We encounter another kind of obsession in Mario Garcia Torres’s piece called Have You Ever Seen the Snow? Namely, the artist’s tremendous attempt to establish a connection with the artist Alighiero Boetti (1940-1994) and find the location of his famous One Hotel in Kabul, a place where he lived and worked between 1971 and 1977. Through this attempt Torres also reveals the destiny of an artist, the history of the city and evokes the Afghanistan that predated the civil war and the Soviet invasion. Jasmina Cibic uses Villa Bled to reveal the historical contradictions and current social situation by carrying out a thorough and complex case study in which the different layers are interwoven in a very interesting way. Paul Kuimet works within the realm of a fellow artist depicting a work by sculptor Edgar Viies called Spatial Image I from 1968 that functions as a Mobius leaf. Viies’s modernist sculptures from the 60s, many of which were large public works, are charged with a true belief in progress and technology, while Kuimet’s film represents one of them as haunting, inhumane and mechanical.

From 1974 to 1986, as well as in 1995 and 2009, the architect and the artist Jüri Okas systematically photographed what we could call architectural “weirdness”. The slide series called Little Dictionary of Modern Architecture consists of 319 images. He was not searching for the architectural merits but quite the opposite. The series is a collection of imperfections, failures, mistakes, architectural naivetés, coincidences, self-made practical spatial compositions and architecture, etc.; all of which seem to constitute the modernist in “everyman” for him. The series is accompanied by a series of texts called Remarks I: Architecture (2013), which consist of his personal notes on architecture over four decades.

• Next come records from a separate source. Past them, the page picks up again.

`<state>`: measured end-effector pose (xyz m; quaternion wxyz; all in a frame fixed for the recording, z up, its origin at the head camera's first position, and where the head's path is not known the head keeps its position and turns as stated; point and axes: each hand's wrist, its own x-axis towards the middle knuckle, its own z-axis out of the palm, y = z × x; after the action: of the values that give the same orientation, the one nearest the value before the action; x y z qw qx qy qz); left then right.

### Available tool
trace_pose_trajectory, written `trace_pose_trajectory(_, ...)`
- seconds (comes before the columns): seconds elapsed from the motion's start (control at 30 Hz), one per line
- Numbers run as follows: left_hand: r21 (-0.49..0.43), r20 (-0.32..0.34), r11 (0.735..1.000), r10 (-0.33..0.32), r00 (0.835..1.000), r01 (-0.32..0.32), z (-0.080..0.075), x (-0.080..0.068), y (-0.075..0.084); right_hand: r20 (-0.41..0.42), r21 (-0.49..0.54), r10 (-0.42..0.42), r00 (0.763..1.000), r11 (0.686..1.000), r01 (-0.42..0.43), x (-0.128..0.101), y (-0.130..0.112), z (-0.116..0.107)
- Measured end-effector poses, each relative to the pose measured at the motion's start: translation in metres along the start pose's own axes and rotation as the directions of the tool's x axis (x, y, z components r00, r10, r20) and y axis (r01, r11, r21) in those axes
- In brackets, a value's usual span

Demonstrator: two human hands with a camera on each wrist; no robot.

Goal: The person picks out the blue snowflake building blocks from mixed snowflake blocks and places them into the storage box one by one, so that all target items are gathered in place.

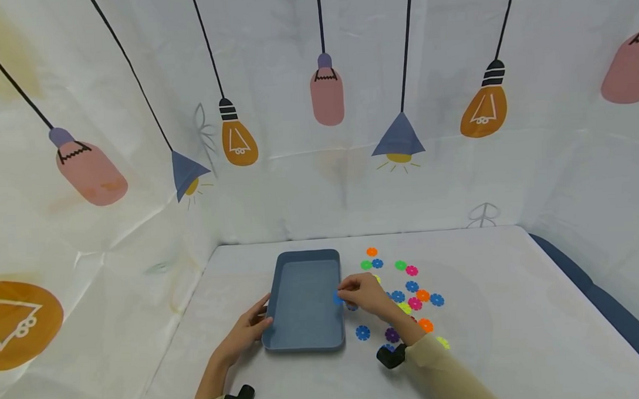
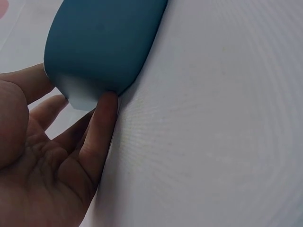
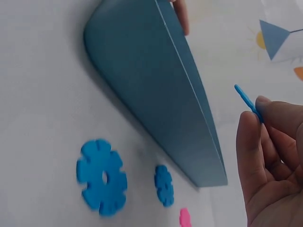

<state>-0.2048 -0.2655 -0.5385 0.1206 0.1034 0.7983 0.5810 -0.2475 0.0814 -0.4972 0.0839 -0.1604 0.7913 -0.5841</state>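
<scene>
A blue-grey rectangular tray lies on the table in the head view. My left hand holds its left side, and the left wrist view shows those fingers against the tray's wall and lower edge. Over the tray's right rim, my right hand pinches a blue notched plastic disc between thumb and fingertips. The right wrist view shows this disc edge-on, raised above the rim. Beneath it on the table, a blue notched disc with a centre hole lies beside the tray.
Several notched discs in orange, green, pink, purple and blue lie scattered right of the tray on the white table. A white lamp-print curtain hangs behind. Dark blue seating stands at the right edge.
</scene>
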Motion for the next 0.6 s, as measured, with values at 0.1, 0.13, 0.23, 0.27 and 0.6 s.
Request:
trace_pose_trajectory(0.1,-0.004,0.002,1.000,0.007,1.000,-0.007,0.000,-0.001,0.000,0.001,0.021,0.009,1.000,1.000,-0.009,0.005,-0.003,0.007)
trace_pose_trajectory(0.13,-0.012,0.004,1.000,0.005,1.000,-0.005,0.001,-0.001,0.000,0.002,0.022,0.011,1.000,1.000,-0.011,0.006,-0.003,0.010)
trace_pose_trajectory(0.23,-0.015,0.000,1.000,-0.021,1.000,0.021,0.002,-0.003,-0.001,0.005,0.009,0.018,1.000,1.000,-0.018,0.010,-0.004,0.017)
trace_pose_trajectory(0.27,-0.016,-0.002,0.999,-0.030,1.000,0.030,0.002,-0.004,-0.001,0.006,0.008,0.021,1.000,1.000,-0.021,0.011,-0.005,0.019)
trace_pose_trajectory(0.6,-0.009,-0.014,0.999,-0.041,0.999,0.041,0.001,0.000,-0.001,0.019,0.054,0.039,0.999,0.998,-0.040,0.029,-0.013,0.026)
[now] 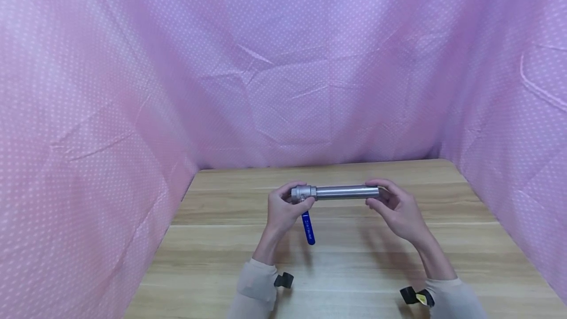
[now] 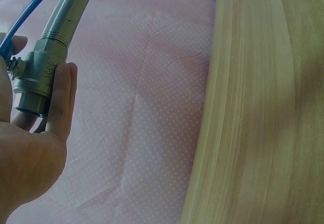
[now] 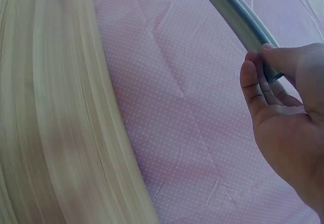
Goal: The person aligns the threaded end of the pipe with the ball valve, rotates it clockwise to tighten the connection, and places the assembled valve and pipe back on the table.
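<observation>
My left hand (image 1: 283, 210) grips a silver ball valve (image 1: 303, 192), thumb in front and fingers behind its body. The valve's blue lever handle (image 1: 308, 228) points down toward me in the head view. A straight metal pipe (image 1: 347, 192) runs rightward from the valve's hex end, and threads show at the joint in the left wrist view. At the pipe's far end, my right hand (image 1: 400, 213) pinches the tube (image 3: 243, 19) between thumb and fingertips. Valve and pipe are held level above the wooden table (image 1: 336, 270), between both hands.
Pink dotted cloth (image 1: 283, 87) hangs behind the table and along both sides. Black straps with small blocks (image 1: 283, 280) sit on both wrists over light sleeves (image 1: 254, 289). Shadows of the hands fall on the tabletop.
</observation>
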A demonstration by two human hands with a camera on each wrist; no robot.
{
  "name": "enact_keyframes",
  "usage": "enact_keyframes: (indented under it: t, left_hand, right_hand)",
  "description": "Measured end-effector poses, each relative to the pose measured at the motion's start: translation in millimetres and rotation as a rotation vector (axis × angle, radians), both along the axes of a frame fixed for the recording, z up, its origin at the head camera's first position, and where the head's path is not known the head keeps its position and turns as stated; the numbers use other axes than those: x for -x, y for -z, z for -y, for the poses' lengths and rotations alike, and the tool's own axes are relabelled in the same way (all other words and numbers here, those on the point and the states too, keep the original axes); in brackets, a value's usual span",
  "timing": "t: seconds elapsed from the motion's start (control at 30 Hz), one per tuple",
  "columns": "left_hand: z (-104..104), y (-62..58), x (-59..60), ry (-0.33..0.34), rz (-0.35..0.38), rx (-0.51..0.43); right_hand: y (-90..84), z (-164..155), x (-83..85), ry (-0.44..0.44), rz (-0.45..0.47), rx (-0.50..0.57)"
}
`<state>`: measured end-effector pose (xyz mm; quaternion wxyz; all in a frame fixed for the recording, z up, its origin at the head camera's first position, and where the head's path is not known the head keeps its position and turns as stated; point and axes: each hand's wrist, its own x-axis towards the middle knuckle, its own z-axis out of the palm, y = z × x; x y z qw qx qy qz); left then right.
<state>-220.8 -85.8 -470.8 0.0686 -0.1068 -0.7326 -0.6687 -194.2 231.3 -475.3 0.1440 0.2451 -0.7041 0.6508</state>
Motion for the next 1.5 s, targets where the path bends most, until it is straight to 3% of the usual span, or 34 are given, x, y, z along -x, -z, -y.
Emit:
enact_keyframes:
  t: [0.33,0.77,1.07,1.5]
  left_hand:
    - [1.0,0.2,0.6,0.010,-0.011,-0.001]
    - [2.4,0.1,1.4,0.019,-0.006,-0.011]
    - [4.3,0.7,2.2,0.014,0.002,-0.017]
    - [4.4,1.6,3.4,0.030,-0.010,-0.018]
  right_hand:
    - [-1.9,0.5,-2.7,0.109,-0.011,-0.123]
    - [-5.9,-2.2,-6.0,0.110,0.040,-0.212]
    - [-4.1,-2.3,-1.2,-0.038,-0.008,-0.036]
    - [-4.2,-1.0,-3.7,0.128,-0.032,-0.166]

The current exhibition is about architecture as an effect, as a trigger that sets desire in motion, becomes an obsession, makes artists dig deep into history or the ideology of a house, or to capture every strange imbalance, mistake or fault in architecture. In a way, all the participating artists have this somewhat fantasmatic relationship with architecture although it surfaces in very different ways. Architecture, the image of a house or some kind of spatial structure, is here used as a surface or a lens – as a Black House – in order to reflect the political, historical, mnemonic, ideological, personal and even romantic aspects of the built-up environment and thus the society.